Billingham Rugby Union Football Club is a rugby union club in the world based in Billingham in North East England, with the club playing their 1st XV matches in North Premier. The club also has a strong youth contingent, picking up many honours within previous years. Billingham play their home matches at Greenwood Road, the home of the club which has top of the range facilities. Billingham Rugby Union Football Club has four senior teams, the 1st XV currently playing in National 3 North, four leagues from the Premiership. The 2nd XV (Lions) play in The "Candy League" Division 1. The 3rd XV play in The "Candy League" Division 2. and the Colts play in a Saturday Colts League. The club has a promising junior section ranging from u-7 minis to u-16's with teams winning Durham county cups and leagues. Players who have come through the junior section have gone on to higher levels. Christopher Hyndman, playing for England under-21s and Northampton Saints with Craig Willis and Adam Radwan playing for England and Newcastle Falcons.

History
Billingham Rugby Club was formed in 1924 as the rugby section of the Synthonia Sports Club at Synthetic Ammonia and Nitrates Company, which later became Imperial Chemical Industries (ICI). Once established, the club became a force in Durham County Rugby Union, especially after the Second World War and the first team was very strong during the 1950s and early 1960s.

The early 1970s saw a downturn in the chemical industry and with the decline of ICI, the rugby club suffered. In the late 1970s and throughout the 1980s the club became somewhat nomadic in its socialising, although still playing on Central Avenue.

1989 was an important year in the life of the club.

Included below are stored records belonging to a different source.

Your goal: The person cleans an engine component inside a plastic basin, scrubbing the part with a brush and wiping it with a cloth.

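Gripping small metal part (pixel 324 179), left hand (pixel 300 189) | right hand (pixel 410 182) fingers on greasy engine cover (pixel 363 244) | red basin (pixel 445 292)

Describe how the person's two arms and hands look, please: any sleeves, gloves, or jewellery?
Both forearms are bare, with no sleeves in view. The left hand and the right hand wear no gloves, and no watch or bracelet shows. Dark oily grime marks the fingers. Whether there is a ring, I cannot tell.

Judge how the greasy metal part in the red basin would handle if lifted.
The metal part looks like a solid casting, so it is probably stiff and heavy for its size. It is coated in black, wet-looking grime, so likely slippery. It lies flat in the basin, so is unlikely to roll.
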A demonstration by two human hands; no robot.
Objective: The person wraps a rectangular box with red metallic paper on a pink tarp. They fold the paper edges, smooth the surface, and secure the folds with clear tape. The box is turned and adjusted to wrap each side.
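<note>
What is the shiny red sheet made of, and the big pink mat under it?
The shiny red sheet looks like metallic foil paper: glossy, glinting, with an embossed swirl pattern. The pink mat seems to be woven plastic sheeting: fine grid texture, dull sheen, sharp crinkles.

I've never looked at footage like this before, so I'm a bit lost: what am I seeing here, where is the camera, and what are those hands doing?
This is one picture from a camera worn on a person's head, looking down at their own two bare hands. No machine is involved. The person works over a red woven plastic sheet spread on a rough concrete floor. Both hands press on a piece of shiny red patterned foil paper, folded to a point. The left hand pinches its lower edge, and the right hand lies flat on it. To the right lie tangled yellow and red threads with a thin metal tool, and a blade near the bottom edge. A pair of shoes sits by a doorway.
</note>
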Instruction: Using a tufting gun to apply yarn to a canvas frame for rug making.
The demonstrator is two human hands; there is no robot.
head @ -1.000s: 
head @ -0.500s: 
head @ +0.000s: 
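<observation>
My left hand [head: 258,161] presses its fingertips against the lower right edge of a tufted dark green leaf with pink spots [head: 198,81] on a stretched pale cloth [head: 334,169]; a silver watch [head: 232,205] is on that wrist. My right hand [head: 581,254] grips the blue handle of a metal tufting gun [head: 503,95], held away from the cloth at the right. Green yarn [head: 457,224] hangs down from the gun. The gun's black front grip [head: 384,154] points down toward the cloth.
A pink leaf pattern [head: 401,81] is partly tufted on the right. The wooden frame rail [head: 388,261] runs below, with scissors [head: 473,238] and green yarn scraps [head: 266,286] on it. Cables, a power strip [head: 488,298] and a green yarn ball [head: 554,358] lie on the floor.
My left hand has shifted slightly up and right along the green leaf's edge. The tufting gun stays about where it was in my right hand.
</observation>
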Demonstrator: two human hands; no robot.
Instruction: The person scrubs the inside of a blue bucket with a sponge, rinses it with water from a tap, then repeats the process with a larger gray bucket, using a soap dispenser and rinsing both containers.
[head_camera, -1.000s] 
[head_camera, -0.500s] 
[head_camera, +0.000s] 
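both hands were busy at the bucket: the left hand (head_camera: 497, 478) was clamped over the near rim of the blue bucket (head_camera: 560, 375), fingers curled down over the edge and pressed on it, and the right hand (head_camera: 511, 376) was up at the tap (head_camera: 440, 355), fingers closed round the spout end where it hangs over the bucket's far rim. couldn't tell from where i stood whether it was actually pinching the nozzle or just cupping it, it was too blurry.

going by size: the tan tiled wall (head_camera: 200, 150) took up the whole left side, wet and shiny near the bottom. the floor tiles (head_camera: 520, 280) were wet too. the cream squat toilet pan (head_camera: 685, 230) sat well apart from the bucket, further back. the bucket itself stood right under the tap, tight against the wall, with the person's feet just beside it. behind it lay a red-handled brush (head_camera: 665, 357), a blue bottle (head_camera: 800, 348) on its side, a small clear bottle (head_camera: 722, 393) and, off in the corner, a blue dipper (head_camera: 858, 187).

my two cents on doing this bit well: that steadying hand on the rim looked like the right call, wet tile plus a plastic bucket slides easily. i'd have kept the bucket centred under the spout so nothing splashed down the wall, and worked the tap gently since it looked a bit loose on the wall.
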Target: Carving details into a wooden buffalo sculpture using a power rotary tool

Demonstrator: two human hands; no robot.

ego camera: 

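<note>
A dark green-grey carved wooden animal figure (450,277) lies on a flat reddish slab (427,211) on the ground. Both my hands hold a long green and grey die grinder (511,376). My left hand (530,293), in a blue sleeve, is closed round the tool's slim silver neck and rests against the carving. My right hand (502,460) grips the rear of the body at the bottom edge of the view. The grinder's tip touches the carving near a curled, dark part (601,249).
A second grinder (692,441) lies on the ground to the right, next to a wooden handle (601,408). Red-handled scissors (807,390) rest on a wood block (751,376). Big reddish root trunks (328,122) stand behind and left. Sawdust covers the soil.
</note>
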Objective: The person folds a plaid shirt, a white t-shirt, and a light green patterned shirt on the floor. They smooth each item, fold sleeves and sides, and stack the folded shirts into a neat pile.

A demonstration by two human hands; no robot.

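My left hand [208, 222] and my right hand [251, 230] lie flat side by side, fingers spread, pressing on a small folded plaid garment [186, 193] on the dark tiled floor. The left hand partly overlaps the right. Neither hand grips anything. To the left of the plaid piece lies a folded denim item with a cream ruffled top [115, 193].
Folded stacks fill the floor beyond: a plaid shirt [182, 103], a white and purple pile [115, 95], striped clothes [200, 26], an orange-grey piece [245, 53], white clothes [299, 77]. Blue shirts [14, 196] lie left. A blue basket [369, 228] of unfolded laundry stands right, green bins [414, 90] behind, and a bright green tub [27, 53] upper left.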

The youth section was founded and boys and girls from the age of eight upwards playing mini-rugby.  Since then, this section of the club has gone from strength to strength and has provided several current members of the first XV squad.

The 1990s saw an upturn in the club's fortunes and three teams were regularly playing each week with socialising based at the Synthonia Cricket Club.

The club moved to play on Greenwood Road in 1996 although until late 2000 there were no facilities whatsoever, just three pitches.  For these years we had a three-site existence, changing, playing and socialising in different locations.

However, December 2000 and a £750,000 lottery grant brought the opening of the new clubhouse giving the club a solid base and identity and we hope that it will serve as a stepping-stone to future success.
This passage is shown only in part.